His only touchdown catch of the season came back in Week 6, also the date of his last end zone target. His slot usage has decreased slightly since Rice returned, which lowers the floor; however, it’s his red-zone usage, or lack thereof, that is primarily to blame for his underachieving stat line this season.

Last year, Worthy was looked at on 24.3% of his routes inside the 20-yard line. Through 13 weeks, that rate has been more than sliced in half (10.9%), leaving chaotic big plays as his only absolute path to a ceiling performance.

There aren’t 10 players in the league more capable of making those plays, but it’s a dangerous line to walk, something fantasy managers are obviously aware of, given the recent struggles.

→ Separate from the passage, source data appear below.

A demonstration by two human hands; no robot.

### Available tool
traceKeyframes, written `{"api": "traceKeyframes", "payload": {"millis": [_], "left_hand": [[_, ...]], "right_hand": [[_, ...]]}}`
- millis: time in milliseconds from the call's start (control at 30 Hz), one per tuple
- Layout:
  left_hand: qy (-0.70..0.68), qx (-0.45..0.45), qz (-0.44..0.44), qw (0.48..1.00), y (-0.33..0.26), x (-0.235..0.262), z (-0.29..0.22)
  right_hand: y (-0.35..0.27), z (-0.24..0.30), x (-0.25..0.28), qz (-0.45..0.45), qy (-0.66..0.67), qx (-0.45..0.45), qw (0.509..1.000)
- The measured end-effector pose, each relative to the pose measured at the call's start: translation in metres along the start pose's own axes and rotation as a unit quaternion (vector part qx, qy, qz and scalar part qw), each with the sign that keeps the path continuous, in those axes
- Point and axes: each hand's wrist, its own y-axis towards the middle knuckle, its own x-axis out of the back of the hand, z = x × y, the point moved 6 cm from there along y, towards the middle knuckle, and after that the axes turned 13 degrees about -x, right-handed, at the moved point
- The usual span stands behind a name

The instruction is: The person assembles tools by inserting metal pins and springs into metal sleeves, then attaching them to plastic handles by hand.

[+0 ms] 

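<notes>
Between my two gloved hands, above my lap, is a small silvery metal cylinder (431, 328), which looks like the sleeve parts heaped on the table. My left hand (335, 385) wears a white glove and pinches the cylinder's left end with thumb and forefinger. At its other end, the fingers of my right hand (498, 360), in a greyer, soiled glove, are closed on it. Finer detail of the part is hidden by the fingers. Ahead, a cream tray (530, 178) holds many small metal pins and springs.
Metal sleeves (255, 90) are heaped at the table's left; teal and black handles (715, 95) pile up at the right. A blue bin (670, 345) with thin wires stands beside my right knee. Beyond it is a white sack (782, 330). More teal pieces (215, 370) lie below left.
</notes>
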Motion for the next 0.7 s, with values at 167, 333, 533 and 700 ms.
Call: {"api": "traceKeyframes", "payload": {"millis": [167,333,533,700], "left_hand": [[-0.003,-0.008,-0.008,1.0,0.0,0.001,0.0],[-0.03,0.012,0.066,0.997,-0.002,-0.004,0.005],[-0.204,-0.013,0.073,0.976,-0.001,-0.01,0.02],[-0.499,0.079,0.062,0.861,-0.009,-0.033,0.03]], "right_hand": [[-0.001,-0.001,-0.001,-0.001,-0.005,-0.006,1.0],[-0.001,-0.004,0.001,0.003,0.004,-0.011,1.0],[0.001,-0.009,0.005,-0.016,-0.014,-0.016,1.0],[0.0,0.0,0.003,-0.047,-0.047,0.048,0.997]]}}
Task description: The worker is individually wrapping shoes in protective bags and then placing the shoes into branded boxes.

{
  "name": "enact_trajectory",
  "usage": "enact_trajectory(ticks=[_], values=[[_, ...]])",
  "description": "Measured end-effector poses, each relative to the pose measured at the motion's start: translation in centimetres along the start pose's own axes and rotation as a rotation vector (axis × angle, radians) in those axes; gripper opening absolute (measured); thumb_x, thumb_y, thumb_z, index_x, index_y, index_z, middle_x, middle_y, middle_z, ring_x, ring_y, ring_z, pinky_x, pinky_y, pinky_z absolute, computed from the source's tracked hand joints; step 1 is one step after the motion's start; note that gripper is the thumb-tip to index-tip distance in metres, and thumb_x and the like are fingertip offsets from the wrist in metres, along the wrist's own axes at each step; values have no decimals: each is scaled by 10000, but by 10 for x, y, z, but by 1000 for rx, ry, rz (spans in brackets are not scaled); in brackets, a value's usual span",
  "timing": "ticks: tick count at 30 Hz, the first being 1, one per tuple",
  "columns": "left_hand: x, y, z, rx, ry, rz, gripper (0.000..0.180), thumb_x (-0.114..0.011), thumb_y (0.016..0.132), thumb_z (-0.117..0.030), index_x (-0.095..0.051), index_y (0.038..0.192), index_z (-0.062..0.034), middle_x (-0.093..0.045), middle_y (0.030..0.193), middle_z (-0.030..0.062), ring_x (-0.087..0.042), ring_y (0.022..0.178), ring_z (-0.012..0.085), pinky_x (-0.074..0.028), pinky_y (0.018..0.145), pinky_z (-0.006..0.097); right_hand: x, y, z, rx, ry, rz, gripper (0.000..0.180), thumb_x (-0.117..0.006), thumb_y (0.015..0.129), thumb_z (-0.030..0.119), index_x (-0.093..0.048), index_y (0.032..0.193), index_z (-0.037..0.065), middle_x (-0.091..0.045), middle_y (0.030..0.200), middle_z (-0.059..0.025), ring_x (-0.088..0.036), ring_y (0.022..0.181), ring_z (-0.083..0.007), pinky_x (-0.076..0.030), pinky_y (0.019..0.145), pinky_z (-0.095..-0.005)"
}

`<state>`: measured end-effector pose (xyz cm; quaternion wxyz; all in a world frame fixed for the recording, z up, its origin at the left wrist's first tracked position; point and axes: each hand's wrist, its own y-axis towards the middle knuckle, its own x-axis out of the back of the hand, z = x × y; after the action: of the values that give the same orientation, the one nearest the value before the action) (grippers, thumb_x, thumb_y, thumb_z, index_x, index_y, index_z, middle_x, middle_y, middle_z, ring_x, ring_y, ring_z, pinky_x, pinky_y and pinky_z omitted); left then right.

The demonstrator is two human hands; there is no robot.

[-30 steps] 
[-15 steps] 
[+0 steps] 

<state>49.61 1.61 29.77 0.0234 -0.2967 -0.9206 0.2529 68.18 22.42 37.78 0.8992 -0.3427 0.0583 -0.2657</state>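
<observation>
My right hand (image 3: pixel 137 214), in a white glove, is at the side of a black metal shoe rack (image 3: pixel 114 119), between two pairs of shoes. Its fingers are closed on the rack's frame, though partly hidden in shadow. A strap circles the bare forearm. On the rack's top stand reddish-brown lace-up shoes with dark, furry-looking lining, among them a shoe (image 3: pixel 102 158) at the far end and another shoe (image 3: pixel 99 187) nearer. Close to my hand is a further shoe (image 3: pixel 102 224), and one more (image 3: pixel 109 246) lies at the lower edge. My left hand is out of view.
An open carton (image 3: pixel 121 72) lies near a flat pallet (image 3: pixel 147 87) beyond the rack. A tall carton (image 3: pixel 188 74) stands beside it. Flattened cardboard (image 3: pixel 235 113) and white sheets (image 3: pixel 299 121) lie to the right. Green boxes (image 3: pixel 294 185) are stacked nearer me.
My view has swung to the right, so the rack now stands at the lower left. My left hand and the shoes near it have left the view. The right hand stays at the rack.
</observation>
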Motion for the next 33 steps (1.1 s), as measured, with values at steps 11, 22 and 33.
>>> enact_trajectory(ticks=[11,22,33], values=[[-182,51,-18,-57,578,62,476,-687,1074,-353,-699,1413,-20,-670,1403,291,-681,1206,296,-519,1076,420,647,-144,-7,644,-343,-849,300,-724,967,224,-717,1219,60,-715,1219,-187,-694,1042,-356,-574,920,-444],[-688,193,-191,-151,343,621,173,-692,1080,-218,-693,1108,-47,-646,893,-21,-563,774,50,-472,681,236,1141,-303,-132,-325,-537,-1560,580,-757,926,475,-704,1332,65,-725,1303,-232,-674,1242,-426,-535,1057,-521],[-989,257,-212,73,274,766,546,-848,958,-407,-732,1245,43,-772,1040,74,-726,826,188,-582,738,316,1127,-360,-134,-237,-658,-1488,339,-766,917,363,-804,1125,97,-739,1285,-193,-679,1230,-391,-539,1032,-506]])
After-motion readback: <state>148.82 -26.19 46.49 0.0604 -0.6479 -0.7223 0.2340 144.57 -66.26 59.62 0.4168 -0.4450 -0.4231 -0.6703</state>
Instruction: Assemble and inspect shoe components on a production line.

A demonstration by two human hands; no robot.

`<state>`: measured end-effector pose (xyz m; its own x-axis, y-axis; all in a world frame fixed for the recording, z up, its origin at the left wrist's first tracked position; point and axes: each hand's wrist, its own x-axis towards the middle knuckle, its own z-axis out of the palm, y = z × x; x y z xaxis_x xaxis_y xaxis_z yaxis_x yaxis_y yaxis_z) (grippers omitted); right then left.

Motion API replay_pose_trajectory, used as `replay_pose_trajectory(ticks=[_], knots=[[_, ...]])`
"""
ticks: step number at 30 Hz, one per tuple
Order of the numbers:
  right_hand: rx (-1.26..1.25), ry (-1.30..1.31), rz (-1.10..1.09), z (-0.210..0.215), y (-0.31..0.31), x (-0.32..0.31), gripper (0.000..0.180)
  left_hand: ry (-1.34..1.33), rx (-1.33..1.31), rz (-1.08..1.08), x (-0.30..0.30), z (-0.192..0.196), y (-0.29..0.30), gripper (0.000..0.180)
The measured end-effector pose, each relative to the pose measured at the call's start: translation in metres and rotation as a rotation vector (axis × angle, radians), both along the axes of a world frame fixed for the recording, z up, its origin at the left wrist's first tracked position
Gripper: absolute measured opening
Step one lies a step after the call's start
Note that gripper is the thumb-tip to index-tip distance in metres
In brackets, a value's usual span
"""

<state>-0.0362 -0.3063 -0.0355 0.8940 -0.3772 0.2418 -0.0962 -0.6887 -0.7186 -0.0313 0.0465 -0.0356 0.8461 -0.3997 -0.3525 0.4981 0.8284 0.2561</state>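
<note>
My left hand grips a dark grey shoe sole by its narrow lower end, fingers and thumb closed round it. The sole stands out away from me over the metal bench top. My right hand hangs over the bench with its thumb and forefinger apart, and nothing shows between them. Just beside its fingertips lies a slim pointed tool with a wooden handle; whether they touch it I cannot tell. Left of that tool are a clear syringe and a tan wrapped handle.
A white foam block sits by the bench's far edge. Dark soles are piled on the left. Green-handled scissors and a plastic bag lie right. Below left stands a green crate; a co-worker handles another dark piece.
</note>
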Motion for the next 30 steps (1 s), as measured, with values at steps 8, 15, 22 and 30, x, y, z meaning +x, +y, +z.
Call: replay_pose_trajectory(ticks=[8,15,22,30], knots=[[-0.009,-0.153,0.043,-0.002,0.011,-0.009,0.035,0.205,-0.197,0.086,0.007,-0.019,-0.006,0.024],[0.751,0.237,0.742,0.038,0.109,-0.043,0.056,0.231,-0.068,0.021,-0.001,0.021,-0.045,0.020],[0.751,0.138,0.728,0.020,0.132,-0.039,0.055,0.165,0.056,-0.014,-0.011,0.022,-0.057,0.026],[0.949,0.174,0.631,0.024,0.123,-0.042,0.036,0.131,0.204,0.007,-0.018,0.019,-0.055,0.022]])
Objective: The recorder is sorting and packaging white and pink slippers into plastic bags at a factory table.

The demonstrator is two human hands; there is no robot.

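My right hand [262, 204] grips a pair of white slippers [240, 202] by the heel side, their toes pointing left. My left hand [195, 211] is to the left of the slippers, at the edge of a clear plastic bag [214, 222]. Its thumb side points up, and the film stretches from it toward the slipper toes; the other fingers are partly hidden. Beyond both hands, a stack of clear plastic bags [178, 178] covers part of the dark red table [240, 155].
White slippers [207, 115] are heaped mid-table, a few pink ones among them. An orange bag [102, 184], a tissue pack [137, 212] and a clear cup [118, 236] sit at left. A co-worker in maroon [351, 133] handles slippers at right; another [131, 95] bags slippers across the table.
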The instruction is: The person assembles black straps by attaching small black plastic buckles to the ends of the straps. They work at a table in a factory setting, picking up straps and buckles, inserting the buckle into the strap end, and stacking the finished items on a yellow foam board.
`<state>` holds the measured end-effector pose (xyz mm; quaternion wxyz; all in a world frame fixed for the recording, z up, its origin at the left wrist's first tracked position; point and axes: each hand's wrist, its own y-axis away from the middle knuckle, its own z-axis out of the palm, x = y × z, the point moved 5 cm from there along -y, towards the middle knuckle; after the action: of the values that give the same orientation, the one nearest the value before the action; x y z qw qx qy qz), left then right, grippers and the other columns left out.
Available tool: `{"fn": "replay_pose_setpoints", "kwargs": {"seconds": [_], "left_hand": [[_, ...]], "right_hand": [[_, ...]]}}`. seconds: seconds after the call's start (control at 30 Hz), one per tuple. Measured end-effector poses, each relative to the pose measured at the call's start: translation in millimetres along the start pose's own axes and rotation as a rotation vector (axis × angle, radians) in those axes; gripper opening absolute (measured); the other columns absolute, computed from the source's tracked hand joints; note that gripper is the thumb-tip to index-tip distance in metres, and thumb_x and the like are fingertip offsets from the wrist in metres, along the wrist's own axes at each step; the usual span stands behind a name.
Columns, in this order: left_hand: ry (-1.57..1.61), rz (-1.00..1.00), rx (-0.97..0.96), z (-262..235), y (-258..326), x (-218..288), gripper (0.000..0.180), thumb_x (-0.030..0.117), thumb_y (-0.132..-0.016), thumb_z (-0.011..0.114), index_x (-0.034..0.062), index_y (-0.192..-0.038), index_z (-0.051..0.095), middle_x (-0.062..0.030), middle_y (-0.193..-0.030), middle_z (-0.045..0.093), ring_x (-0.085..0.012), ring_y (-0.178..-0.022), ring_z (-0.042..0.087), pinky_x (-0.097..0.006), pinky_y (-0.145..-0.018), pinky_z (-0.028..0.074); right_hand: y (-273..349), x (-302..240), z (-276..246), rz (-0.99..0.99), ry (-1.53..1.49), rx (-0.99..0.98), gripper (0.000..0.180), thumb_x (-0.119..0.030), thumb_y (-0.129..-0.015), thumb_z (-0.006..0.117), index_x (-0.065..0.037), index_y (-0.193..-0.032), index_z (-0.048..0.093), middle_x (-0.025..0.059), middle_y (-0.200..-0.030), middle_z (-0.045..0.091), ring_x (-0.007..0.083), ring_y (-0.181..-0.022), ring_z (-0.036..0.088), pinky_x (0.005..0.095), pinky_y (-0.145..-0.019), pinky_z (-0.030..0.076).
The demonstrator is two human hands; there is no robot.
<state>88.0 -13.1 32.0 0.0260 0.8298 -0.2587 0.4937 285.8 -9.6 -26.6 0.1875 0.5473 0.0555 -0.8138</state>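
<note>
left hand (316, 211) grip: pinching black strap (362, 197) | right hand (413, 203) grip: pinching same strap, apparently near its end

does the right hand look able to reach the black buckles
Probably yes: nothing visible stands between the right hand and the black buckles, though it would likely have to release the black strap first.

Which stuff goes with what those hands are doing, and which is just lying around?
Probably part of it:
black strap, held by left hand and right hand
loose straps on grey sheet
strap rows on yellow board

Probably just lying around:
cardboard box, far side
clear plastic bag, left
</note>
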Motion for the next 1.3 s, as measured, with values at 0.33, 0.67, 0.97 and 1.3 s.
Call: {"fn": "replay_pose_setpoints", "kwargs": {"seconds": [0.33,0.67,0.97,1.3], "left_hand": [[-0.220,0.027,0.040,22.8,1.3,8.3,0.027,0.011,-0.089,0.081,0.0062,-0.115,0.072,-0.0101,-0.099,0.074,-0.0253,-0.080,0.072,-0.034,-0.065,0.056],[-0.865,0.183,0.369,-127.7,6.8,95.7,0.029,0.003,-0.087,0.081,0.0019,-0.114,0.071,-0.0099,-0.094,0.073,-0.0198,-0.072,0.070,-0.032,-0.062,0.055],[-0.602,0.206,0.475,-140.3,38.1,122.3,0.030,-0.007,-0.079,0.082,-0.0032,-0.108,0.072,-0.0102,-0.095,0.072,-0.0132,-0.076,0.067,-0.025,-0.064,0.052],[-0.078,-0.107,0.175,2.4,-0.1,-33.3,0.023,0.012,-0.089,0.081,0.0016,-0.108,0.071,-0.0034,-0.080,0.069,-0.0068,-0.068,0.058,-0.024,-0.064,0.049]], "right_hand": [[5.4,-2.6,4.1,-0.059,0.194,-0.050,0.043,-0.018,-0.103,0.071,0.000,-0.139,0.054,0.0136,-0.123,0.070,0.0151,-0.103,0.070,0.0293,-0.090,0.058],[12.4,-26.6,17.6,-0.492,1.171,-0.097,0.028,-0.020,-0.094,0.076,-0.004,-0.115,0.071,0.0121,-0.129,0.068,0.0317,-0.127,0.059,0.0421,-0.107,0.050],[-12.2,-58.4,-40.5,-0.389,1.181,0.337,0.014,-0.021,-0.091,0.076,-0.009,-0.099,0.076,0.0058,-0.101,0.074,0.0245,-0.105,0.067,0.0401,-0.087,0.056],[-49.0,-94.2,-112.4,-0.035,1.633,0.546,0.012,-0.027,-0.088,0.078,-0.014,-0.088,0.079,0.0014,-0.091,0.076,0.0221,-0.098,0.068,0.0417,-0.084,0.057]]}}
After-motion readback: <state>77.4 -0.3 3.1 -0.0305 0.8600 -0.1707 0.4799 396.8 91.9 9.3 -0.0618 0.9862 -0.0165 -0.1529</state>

Houston is a Tier 1 defense in many ways, and that carries over to its ability to defend the deep pass. They rank in the top quarter of the league against passes thrown 15+ yards in terms of YPA, passer rating, and touchdown rate. It’s fine to view Week 13 as a net positive for Worthy while still not being comfortable with him in your starting lineup.

That’s where I’ve landed. With four teams on a bye, he’s a fringe top 30 receiver for me and a risky proposition if your matchup is expected to come down to the wire.

Travis Kelce, TE

Kelce’s stock is on the rise despite Kansas City’s results trending in the other direction. While he doesn’t have the top producer at the position upside that we’ve had locked in for half a decade, he’s putting you ahead of your competition more often than not at the position.

MORE: Free Fantasy Waiver Wire Tool

The future Hall of Famer has a touchdown in three of his past five games and has a 20+ yard grab in five of six. His touchdown came on a fourth-down play to round out the first quarter, and it’s clear that his connection with Mahomes hasn’t faded in the least.

Rice is the primary option in this offense, and it’s not close. But Kelce has separated from Worthy as the clear-cut second option, and that’s enough to land him well within my circle of trust this week, even against one of the best defenses in the league.